ATP also triggers inflammasome formation in muscle cells and infiltrating macrophages, causing additional injury. We have developed mouse models lacking dystrophin and P2X7 receptors. In these serum CK activity, muscle central nucleation, fibre size distribution, inflammatory infiltrations, sarcolemma permeability and force generation shall be measured. Expression of P2X7 in normal and mdx muscles and potential adaptive over-expression of other P2X subtypes will be studied using molecular, biochemical and microscopy methods. We shall study the mechanism(s) linking dystrophin absence with P2X7 receptor dysfunction using primary muscle cells derived from these models and modulation of gene expression techniques. Lastly, P2X7 antagonists will be applied in vivo to assess the feasibility of purinergic pharmacotherapy to slow down muscle damage.

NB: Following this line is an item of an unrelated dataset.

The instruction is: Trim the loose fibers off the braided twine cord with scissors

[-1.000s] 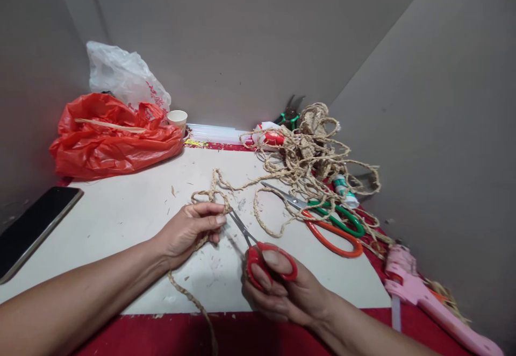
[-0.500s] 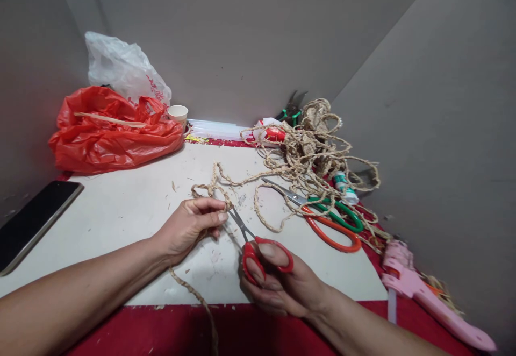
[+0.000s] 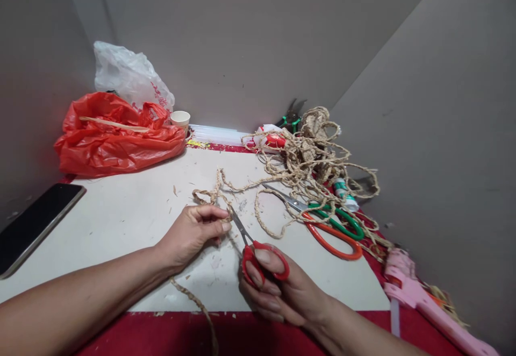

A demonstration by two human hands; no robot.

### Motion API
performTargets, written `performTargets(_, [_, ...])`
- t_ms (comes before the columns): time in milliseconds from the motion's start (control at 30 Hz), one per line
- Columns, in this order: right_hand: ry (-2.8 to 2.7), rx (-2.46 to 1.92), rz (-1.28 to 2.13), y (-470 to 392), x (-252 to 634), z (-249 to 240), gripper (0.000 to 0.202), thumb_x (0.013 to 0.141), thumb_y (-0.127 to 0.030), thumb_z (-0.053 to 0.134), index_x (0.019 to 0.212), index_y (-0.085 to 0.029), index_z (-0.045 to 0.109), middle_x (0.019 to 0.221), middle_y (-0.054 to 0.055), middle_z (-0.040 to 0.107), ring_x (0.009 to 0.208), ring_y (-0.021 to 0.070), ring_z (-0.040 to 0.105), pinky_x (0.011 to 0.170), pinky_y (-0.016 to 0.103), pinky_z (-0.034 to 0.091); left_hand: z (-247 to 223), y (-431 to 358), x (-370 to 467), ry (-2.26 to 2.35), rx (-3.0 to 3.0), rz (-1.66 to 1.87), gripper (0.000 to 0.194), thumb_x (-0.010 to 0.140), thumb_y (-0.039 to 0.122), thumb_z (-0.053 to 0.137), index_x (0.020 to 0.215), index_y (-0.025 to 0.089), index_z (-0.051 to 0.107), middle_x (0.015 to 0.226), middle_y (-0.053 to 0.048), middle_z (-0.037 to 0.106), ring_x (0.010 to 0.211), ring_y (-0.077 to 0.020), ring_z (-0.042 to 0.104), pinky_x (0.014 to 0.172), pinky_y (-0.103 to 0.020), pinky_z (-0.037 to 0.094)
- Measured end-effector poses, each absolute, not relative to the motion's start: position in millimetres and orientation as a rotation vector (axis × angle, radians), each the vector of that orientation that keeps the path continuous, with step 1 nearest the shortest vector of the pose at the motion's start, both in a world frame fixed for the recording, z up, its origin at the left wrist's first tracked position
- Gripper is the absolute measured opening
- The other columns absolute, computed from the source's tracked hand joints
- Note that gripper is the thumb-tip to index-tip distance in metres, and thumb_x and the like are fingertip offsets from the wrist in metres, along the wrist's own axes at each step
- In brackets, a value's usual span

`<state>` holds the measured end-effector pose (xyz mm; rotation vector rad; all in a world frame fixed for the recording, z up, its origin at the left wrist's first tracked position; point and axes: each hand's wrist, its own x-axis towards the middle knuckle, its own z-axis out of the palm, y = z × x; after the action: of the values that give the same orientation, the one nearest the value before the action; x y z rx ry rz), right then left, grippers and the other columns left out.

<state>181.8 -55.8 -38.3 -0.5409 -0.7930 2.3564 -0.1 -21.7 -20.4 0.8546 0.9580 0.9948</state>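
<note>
Between thumb and fingers, my left hand (image 3: 197, 233) pinches a braided straw rope (image 3: 217, 184) over the white board (image 3: 133, 227). One length of the rope runs back toward the pile, and another hangs from under my left wrist past the board's front edge. My right hand (image 3: 278, 283) has its thumb and fingers through the handles of small red-handled scissors (image 3: 246, 237). Their blade tips meet the rope right at my left fingertips. Whether the blades have cut any strand cannot be made out.
A tangled rope pile (image 3: 310, 151) lies at the back right beside large scissors (image 3: 302, 205) with green and orange handles. A pink glue gun (image 3: 423, 302) rests at the right. Leftward are a phone (image 3: 40, 227), a red plastic bag (image 3: 121, 146) and a paper cup (image 3: 180, 119).
The red scissors' blades have drawn closer together at the rope, and their handles have narrowed. My left hand keeps its pinch. The whole view has shifted slightly.
</note>
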Motion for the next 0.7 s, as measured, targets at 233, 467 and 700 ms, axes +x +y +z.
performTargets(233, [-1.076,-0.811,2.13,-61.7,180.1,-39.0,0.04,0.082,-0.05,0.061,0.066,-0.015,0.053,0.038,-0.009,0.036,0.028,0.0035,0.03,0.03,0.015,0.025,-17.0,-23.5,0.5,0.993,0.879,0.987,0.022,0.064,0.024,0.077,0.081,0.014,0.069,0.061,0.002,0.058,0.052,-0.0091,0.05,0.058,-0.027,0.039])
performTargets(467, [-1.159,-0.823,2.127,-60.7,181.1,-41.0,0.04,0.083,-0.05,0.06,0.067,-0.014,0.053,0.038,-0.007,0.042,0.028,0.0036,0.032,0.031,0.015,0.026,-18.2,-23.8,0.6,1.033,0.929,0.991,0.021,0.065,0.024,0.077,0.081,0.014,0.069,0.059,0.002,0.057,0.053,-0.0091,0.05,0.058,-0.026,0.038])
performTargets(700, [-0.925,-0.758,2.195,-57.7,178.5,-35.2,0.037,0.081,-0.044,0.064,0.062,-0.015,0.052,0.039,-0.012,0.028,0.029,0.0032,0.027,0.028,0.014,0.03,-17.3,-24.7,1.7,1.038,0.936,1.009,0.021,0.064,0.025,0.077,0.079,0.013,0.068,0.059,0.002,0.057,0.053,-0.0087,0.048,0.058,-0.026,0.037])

10. Phenotypic and functional characterizations of ALDH‐positive muscle stem cells: a new tool for cell therapies in muscular dystrophies. 
Dr. JT. Vilquin
Amount: €52.000

Cell therapy is still considered as a possible therapeutic avenue for the treatment of skeletal muscle diseases. The mitigated results of clinical trials underlined limitations of the cell types used previously and justify the research, identification and evaluation of new candidate stem cells.
We recently described the presence within Human skeletal muscle tissues of cell populations expressing the type 1 aldehyde dehydrogenase (ALDH), which is an enzyme associated to cell stemness in various lineages. Phenotypic analysis discriminated two sub‐populations, one of them showing a specific myogenic capacity in vitro and in vivo. Preliminary data suggested also that ALDH+ cells are present in Mouse, Dog and Monkey skeletal and cardiac muscles.
Our general goal is to extend the characterization of ALDH+ cells and to compare their therapeutic potential to that of classical myogenic progenitors, in view of the optimization of cell therapy approaches. (1) We will characterize and refine the phenotype of mouse, monkey and dog skeletal and cardiac muscle stem cells and we will define markers associated to ALDH expression to allow specific selection of cell populations. (2) We will analyse the transcriptomes of human and murine ALDH+ skeletal and cardiac muscle cells, and compare them to the transcriptomes expressed by classical myogenic progenitors, such as CD133+ cells, myoblasts, SP cells to establish the molecular specificity of ALDH+ cells. (3) We will assess the fate and the regeneration capacity of ALDH+ cells in vivo through their implantation into the skeletal muscle or the heart of animal models of myopathies or cardiopathies.